Greenspace: Grants help replace dirty-burning diesels
Want to breathe a little easier? The Minnesota Department of Transportation and the state Pollution Control Agency would like to make that happen.
Recently, the MPCA completed a federal grant that came through MNDOT to retrofit diesel vehicles in and around the Twin Cities to help reduce fine particulate matter. Particulate pollution is common, especially with older diesel vehicles.
Mark Sulzbach, clean diesel grant manager for the MPCA, said the Congestion Mitigation and Air Quality grant helped clean the exhaust of 425 city, county and state vehicles such as dump trucks, snowplows, fire engines and garbage trucks. Diesel vehicles were retrofitted with diesel oxidation catalytic exhaust systems.
"The old diesels are pretty bad," Sulzbach said. "The newer diesels are 90 percent cleaner than the older ones."
New emission control standards in 1997 reduced the fine particulate matter allowed from exhausts, and a 2010 change to the emission regulations lowered the amount of nitrous oxide from diesels as well.
"This is a big deal because vehicles give off ground level pollution," Sulzbach said. "It's dispersed right in your breathing space."
According to the Environmental Protection Agency, fine particulate matter can aggravate asthma, increase risk in heart attacks and cause an assortment of other cardiopulmonary ailments. Furthermore, those problems most likely show up in children and older adults.
Sulzbach said the EPA likes to say that for every dollar in reduced emissions in diesel pollution, there are up to $13 in health benefits.
The 425 vehicles, Sulzbach said, probably took a big dent out of the older, legacy fleet of diesel engines in the seven-county Twin Cities area.
"We were running out of eligible vehicles," he said. "We did all the MNDOT and county and Minneapolis-St. Paul ones first.
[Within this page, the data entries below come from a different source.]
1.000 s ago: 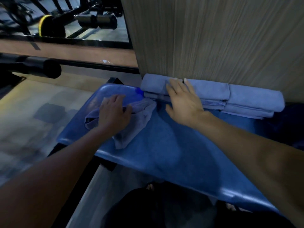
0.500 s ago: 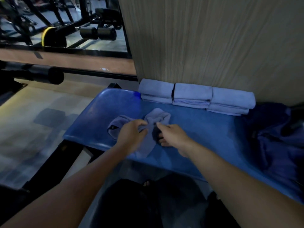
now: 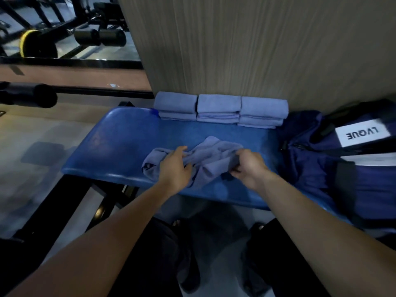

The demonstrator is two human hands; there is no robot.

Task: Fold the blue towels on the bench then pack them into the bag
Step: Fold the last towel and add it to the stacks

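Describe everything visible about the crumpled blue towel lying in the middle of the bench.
The crumpled light-blue cloth towel looks soft and matte, like terry or microfibre. It lies unfolded and bunched in loose ridges on the glossy blue padded bench, near its front edge. The left hand grips its left part, while the right hand pinches its right edge. It sits apart from the three folded light-blue towel stacks along the wall.

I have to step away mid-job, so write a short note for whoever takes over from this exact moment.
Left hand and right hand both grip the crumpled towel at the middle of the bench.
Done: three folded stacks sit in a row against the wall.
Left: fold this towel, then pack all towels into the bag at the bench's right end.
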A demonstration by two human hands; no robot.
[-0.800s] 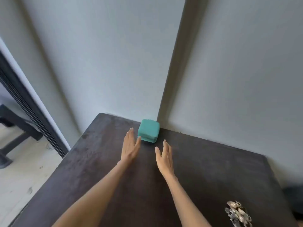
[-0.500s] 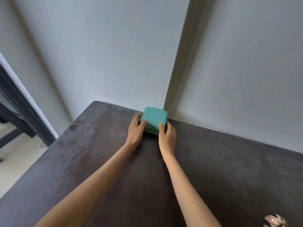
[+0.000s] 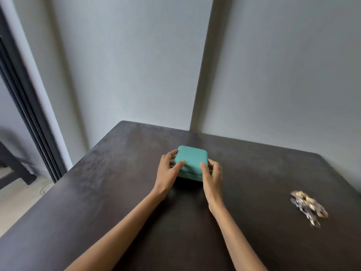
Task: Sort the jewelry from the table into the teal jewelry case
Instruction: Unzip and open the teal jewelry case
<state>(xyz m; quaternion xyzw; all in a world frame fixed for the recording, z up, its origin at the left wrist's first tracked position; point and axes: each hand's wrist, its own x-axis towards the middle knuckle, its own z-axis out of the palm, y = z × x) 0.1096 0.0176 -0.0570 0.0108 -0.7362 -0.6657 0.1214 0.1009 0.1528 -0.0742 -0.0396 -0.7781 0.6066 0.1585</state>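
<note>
The jewelry lies in a small pile on the dark table, well to the right of the teal case. The left hand and right hand grip the case's two sides. It looks closed, so nothing seems sorted yet.

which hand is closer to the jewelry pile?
Right. The right hand grips the teal case on the side facing the jewelry pile; the left hand grips the far side.
</note>
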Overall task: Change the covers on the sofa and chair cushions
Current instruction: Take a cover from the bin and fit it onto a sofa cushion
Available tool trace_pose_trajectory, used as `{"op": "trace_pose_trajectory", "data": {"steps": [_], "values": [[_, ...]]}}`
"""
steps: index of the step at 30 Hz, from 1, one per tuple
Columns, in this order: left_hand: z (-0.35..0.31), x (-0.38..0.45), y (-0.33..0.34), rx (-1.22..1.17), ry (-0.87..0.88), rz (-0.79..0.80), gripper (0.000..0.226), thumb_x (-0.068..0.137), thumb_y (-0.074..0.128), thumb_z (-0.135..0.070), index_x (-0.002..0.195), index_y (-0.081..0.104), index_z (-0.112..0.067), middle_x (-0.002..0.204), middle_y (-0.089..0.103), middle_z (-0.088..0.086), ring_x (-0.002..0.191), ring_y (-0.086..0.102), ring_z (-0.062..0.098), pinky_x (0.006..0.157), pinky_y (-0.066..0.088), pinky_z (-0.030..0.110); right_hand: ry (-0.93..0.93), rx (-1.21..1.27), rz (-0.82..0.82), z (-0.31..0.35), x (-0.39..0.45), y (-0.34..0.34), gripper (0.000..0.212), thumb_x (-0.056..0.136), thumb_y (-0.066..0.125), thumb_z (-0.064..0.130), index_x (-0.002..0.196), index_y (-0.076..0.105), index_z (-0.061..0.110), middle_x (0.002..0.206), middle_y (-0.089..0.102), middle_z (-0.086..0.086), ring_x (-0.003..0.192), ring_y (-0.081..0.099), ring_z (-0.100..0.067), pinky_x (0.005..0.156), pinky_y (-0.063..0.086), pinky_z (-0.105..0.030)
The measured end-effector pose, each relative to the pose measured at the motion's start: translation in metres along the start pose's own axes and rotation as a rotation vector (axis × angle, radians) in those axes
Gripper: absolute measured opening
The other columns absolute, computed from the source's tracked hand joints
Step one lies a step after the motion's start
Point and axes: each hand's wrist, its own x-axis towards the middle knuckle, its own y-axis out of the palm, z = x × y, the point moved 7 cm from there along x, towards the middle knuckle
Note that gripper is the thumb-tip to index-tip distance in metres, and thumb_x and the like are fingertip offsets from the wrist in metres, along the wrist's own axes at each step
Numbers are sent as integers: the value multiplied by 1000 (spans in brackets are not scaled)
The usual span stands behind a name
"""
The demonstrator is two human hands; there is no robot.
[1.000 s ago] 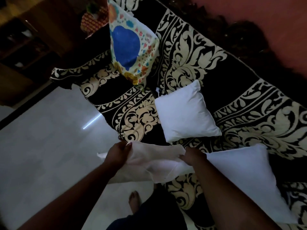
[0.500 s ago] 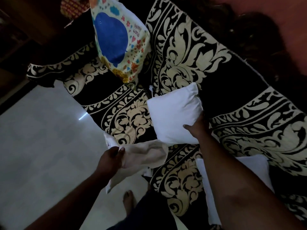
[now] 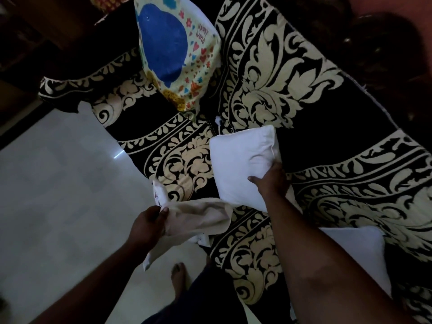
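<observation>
Left hand [image 3: 149,220]: grasping limp cream cover [image 3: 198,216] | Right hand [image 3: 271,181]: grasping white cushion [image 3: 240,164] edge | Sofa [image 3: 327,127]: patterned; second white cushion [image 3: 355,249] near.

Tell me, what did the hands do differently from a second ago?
The right hand let go of the cream cover, reached forward and gripped the bare white cushion on the sofa. The left hand kept holding the cover. The printed cushion stayed put.
</observation>
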Motion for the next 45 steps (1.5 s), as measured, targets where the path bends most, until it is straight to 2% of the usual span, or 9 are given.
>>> {"op": "trace_pose_trajectory", "data": {"steps": [5,8,12,16,23,31,39,42,45], "values": [[12,-3,-6,3,-1,-20,40,103,51,-35,78,64,-6,68,67,9,70,63,23,68,46,37,83,57,34,5,-15,13,120,48,94,57,142,33,14,139,53,-15,126,53,-37,102,44,-53],[13,-7,-12,19,40,-41,41,104,50,-35,79,63,-4,69,66,12,70,62,24,66,44,37,79,-75,24,6,-24,17,92,60,88,58,134,52,16,137,55,-13,127,50,-36,101,41,-50],[15,-9,-19,33,62,-67,42,104,51,-35,75,60,-5,68,64,13,69,61,25,64,41,37,-107,-133,-141,15,-39,7,61,68,82,52,112,65,14,121,57,-14,115,52,-37,92,44,-47],[24,-11,-29,-8,75,-81,42,103,51,-36,74,60,-8,68,64,11,69,61,27,66,44,38,-266,-32,-126,25,-68,2,62,75,80,43,118,57,4,115,62,-21,102,62,-42,79,52,-46],[39,-27,-73,-92,137,-191,37,104,49,-36,80,66,-13,76,66,5,74,60,23,65,36,32,-498,83,-253,7,-158,-36,64,74,82,38,123,57,4,114,65,-18,95,65,-41,77,53,-48],[74,-57,-165,-235,212,-360,36,105,45,-33,87,68,-12,82,65,2,80,58,21,65,34,30,-818,171,-467,20,-301,-115,34,77,74,29,97,67,3,89,66,-11,85,65,-34,70,50,-41],[108,-80,-272,-331,386,-440,38,105,45,-37,101,71,-10,95,72,8,92,64,24,82,47,35,-1144,16,-615,81,-441,-131,50,73,63,27,118,50,9,107,64,-17,103,56,-33,91,45,-47],[125,-82,-302,-302,404,-453,39,105,47,-37,101,74,-9,95,73,9,91,64,24,76,40,30,-1206,-33,-637,97,-474,-122,57,75,54,35,123,48,6,112,64,-20,109,52,-32,97,40,-48],[137,-81,-323,-268,428,-416,42,104,48,-42,81,70,-14,74,69,6,78,66,26,67,44,33,-1269,-19,-668,103,-498,-117,61,78,57,38,128,49,4,118,62,-20,114,51,-31,101,39,-48]]}}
Then after we ran out, we worked with other municipalities."
Next up, he said, is a $120,000 federal Diesel Emission Reduction Act grant. For diesel owners with older engines — both on-road and off-road vehicles — there is money to fix or replace older vehicles to lower emissions. "We did a rock crusher in Mantorville," Sulzbach said. "They had a really dinosaur diesel. The old one used 12 gallons an hour. The new one uses six and is so much cleaner."
The best reason to fix Minnesota's diesel fleet, Sulzbach said, is that diesels provide the best pollution cleanup bang for your buck. Older diesels disproportionately pollute nitrous oxide and fine particulate matter more than gasoline engines.
"And it's not hard to find 40-year-old vehicles with original engines on them," he said. "To bring that older engine to a higher standard, that's a good thing. To bring them to the newest standard, that'd be a great thing."
Brian Todd is a Rochester freelance writer.